Speaking of her death, many slasher fans watch movies for the kills, and the Third Saturday in October duology contains fun commentary on those, too. As was the case with a number of “original” slashers, the kills in The Third Saturday in October feel relatively restrained. A few happen off-camera, and the ones shown contain rather amateur effects. Part V, however, is a gleefully gory, over-the-top bloodfest, delighting in its ability to deliver gross-out shocks with startling gore. There’s a tendency to say that restraint is better, that it’s more artistic to suggest rather than show, but The Third Saturday in October proves that there is space for both horror pleasures.

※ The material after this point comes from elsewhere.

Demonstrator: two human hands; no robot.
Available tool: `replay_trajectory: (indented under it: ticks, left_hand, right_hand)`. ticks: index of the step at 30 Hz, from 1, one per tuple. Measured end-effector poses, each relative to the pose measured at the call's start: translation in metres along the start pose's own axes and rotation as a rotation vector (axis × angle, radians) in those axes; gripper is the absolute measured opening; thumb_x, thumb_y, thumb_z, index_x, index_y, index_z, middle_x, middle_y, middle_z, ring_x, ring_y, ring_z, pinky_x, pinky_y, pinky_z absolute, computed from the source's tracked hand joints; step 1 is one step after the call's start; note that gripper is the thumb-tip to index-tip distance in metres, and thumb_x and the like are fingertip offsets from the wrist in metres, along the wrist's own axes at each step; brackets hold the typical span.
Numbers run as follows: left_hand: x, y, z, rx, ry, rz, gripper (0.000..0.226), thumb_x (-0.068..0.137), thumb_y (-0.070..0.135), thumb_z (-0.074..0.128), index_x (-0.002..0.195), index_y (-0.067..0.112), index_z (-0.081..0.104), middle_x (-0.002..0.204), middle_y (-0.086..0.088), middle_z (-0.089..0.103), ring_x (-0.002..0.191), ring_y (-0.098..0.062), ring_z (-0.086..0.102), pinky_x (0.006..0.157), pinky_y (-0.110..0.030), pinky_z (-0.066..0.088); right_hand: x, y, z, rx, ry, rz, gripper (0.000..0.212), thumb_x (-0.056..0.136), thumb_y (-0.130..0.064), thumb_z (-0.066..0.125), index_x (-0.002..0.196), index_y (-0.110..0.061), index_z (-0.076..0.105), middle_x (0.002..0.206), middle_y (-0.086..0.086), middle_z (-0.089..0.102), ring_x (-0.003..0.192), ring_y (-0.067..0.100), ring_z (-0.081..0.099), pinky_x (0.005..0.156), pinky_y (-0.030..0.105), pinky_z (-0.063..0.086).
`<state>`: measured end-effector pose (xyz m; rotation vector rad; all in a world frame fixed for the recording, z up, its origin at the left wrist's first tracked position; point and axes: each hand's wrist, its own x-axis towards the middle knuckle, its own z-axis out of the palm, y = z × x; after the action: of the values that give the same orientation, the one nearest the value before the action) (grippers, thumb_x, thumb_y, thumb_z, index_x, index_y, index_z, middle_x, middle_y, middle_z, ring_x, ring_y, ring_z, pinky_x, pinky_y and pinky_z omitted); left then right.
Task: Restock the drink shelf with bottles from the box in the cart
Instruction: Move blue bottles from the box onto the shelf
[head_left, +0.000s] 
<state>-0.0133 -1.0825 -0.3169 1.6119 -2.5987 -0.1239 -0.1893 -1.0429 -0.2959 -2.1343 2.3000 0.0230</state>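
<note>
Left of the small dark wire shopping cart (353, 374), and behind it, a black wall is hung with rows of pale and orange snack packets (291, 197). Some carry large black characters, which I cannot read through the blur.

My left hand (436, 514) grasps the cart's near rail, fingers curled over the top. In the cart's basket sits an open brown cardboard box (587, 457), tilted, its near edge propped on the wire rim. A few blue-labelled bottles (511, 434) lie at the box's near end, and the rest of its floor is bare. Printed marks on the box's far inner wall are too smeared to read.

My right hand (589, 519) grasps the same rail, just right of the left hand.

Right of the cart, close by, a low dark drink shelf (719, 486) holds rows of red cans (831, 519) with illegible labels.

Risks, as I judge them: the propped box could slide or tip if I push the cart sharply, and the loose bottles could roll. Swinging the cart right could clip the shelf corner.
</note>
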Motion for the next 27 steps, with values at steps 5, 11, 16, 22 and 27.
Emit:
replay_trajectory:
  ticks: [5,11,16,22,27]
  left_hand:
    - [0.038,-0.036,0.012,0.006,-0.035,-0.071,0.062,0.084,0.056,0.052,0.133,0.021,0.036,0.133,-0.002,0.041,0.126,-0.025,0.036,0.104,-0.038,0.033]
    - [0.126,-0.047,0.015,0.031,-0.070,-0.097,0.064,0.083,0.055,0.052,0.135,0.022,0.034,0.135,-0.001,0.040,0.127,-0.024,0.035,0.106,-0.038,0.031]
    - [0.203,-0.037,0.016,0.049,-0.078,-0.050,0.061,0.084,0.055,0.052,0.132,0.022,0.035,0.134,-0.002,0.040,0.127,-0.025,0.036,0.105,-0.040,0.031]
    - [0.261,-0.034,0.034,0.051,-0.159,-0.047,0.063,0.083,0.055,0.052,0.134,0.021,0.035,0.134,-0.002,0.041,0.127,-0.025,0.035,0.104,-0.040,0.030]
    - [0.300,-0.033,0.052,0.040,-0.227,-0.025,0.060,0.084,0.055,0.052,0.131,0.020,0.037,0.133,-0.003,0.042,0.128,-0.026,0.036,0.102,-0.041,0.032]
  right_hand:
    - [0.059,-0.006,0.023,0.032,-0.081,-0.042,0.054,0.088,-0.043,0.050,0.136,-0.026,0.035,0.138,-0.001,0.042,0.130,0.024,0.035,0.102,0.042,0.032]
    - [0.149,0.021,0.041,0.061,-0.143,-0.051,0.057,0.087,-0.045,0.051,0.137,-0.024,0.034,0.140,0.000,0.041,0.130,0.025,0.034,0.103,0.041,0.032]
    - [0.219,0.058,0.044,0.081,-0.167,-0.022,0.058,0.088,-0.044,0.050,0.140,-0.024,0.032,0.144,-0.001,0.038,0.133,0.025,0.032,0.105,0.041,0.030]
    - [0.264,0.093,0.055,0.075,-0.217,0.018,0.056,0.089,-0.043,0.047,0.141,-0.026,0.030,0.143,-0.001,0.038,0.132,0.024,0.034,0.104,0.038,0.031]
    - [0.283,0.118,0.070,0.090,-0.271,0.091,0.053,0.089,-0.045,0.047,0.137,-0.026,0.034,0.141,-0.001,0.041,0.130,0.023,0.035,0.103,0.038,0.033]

Horror is in an interesting moment right now, as arthouse “elevated” horror wins just as many fans as any number of requels and remakes. Burleson’s Third Saturday in October experiment proves that the genre is big enough for all of this to coexist, all these tellings and retellings offering new variations on stories that we already know we like. Horror fandom doesn’t have to be an either/or, but can instead be a both/and situation. I like thinking through the conservative sexual politics of the original Friday the 13th, and I like watching Jason punch a guy’s head clean off his body in Jason Takes Manhattan. I like watching Jakkariah Harding slowly skin a woman’s face while the camera circles them as if in a dance, and I like seeing Jack Harding cut off a frat bro’s toes with garden shears. “The meaning of the individual example lies outside itself,” Clover writes, and The Third Saturday in October is the example that proves the rule. Part V isn’t “bad” because the “original” is “good.” Instead, the films are both bad and good because the other exists.
It all depends on what you want out of horror. Personally, I want it all.